Zaten Deniz’in temmuz başında çıkacak yeni albümünün şarkılarını dinlemeye başlayınca kalakalıyorum, buradan başka yere gitmeyi canım istemiyor.
Çünkü Deniz aşık (hálá gözleri ışıldıyor).
Ve şarkılarına bu da yansımış haliyle.
"Kendime kaç kere söyledim ben / Deniz aşık olunca şaşırır" diyor mesela "Ayıp Olur" şarkısında.
"Dışarıdan aslında çok mantıklı, kontrollü gibi duruyorsun" diyorum (şaşkın aşık) Deniz’e.
"Yook" diyor, "Hiç öyle değilim".
HÜSNÜ’LÜ DÜET ÇALMAYA BAŞLAYINCA...
Merak edenler için: O anda ortalıkta aşık olunan adam, yani Hüsnü yok.
Ama Deniz’in gözlerine bakınca Hüsnü’yü görüyorsunuz, tuhaf. Bunlar "bir olmuş" hakikaten.
Keza, sıra Hüsnü Şenlendirici’yle beraber söylediği düet şarkıyı dinlemeye gelince Deniz bir anda tuvalete kaçıyor, "Ben bu şarkı çalınca dayanamıyorum" diye.

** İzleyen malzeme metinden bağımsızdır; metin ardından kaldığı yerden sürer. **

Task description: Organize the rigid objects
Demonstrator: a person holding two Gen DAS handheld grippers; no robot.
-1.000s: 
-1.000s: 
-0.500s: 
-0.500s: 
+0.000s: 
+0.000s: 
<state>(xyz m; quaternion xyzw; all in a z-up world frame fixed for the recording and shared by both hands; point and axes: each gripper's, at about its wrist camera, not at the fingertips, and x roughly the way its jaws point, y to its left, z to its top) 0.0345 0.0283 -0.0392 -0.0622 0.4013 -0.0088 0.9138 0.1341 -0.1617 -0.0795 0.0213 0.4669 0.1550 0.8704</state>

"Niye kaçtın?" diye bağırıyorum arkasından, hemen toparlıyor "Yok yok makyajımı tazeleyip geleceğim".
Dememiş miydim kontrollü duruyor diye daha en başta.
En azından bir yanı diyelim.
Hüsnü’lü düet cidden çoook hüzünlü. Zaten stüdyoda birbirlerine bakarak okumuşlar şarkıyı. Adeta kendilerinden geçmişler.
Ve işte o şarkıdan bir kuple: Hayalin kırılınca / İmkansızı umunca / Korkulan gerçek olunca / Gözyaşım kurumuyor.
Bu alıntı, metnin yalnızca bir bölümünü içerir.